André Desroches / TC Media Anti-Calèche Defense Coalition demande à la Ville de Montréal de bannir les calèches.

Deux semaines après un accrochage survenu dans Griffintown entre un cheval et une automobile, un organisme demande à la Ville de Montréal de bannir les calèches des rues de la métropole, tandis que des acteurs de l’industrie pressent plutôt l’administration Coderre de mettre en place des mesures pour mieux l’encadrer.

Anti-Calèche Defense Coalition a formulé sa demande à la suite de l’incident survenu le 20 avril. Le cheval qui tirait une calèche vide, sans cocher, est entré en collision avec une voiture. Personne n’a été blessé. L’animal s’en est tiré indemne.

«Ces chevaux ne devraient pas se retrouver dans la circulation, insiste Mirella Colalillo, porte-parole de l’organisme. Nous ne sommes pas des extrémistes. Nous demandons seulement: qu’est-ce qui est le mieux pour les chevaux?»

La Ville a dû composer avec une pression identique l’an dernier quand un cheval est tombé après avoir glissé sur une plaque d’acier.

Face aux incidents impliquant des calèches, «la Ville ne fait rien. Ce n’est pas une priorité pour le maire», déplore Mme Colalillo.

Denis Coderre a fait savoir en mêlée de presse, le 21 avril, qu’il n’écarte aucune option, incluant l’interdiction des calèches. Avant de prendre une décision, il attend l’analyse par les fonctionnaires des recommandations du rapport commandé l’an dernier à l’organisme Cheval-Cheval sur la «restructuration et la valorisation du patrimoine équin à Montréal».

Une meilleure formation
Pour Josée Lapointe, présidente de l’Association pour la protection du patrimoine équin en milieu urbain, «ce n’est pas tant l’industrie que la façon dont la Ville la gère» qui pose problème.

À son avis, il faudrait commencer par rendre obligatoire la formation des cochers. «Elle est laissée aux bons soins du propriétaire de la calèche. C’est à la Ville de mettre la barre un peu plus haut», souligne Mme Lapointe, précisant que l’organisme Québec à cheval donne une telle formation.

Elle plaide aussi pour l’établissement de trajets sécuritaires ainsi que pour des points d’eau et des zones d’ombre. «Que la Ville mette en place des règlements qui assurent la sécurité de nos chevaux», lance-t-elle.

Josiane Noiseux, directrice générale de la Fondation du Horse Palace, laquelle pilote le projet de reconstruction de l’écurie vieille de 156 ans située dans Griffintown, demande aussi un meilleur encadrement. «Il y a toujours des risques, mais ce n’est pas une raison pour interdire les chevaux en milieu urbain», estime-t-elle.

«Le travail peut être fait de manière sécuritaire», insiste Judy Waldon, cochère locataire au Horse Palace.

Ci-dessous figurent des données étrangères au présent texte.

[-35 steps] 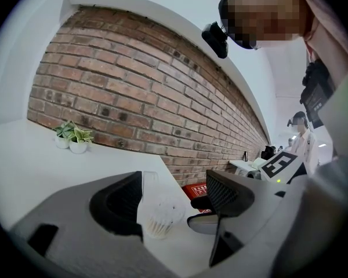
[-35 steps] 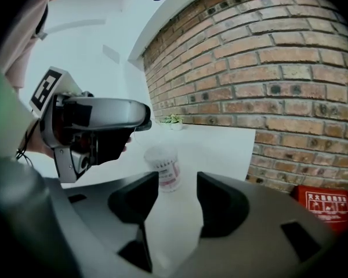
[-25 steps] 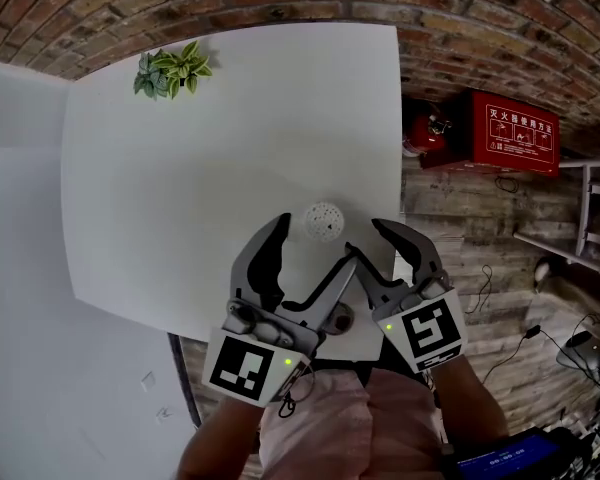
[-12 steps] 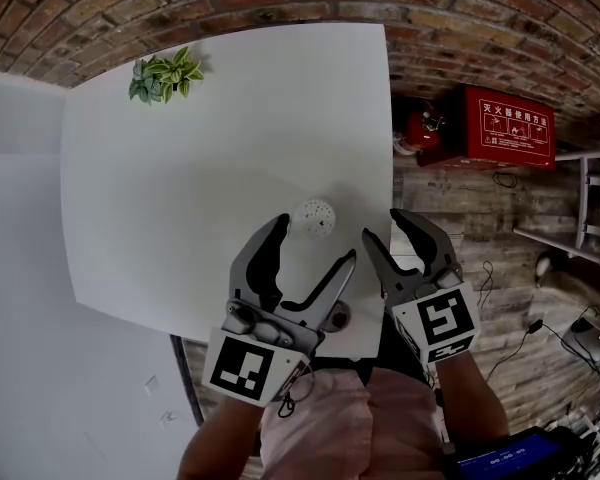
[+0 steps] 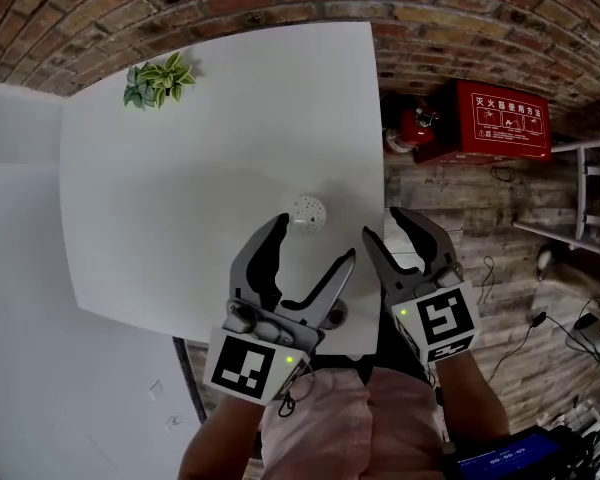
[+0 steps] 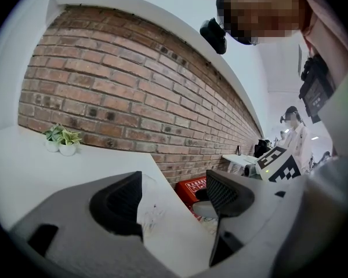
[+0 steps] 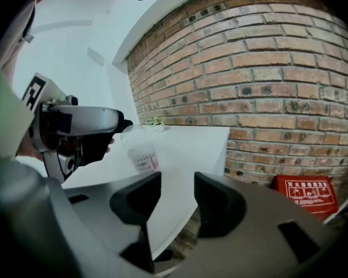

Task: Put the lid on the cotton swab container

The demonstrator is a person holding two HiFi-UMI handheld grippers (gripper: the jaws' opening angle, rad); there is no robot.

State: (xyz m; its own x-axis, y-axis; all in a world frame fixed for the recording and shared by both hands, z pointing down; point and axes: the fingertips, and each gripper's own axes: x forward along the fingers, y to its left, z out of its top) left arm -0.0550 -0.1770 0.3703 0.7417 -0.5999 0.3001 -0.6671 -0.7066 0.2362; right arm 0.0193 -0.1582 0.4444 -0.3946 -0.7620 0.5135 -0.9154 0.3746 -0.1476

«Créer des trajets? Resserrer la réglementation sur l’émission des permis? Il y a plusieurs questions qui doivent être posées. Il y a une réflexion à faire, indique Josiane Noiseux. Nous sommes certains que la ville peut s’adapter.»

Toronto a interdit les calèches en 1998. L’organisme Victoria Horse Alliance demande à la ville de Victoria en Colombie-Britannique de les interdire d’ici la fin de 2017. Plusieurs villes américaines, dont Camden au New Jersey ainsi que Palm Beach et Key West en Floride les ont bannies de leurs rues.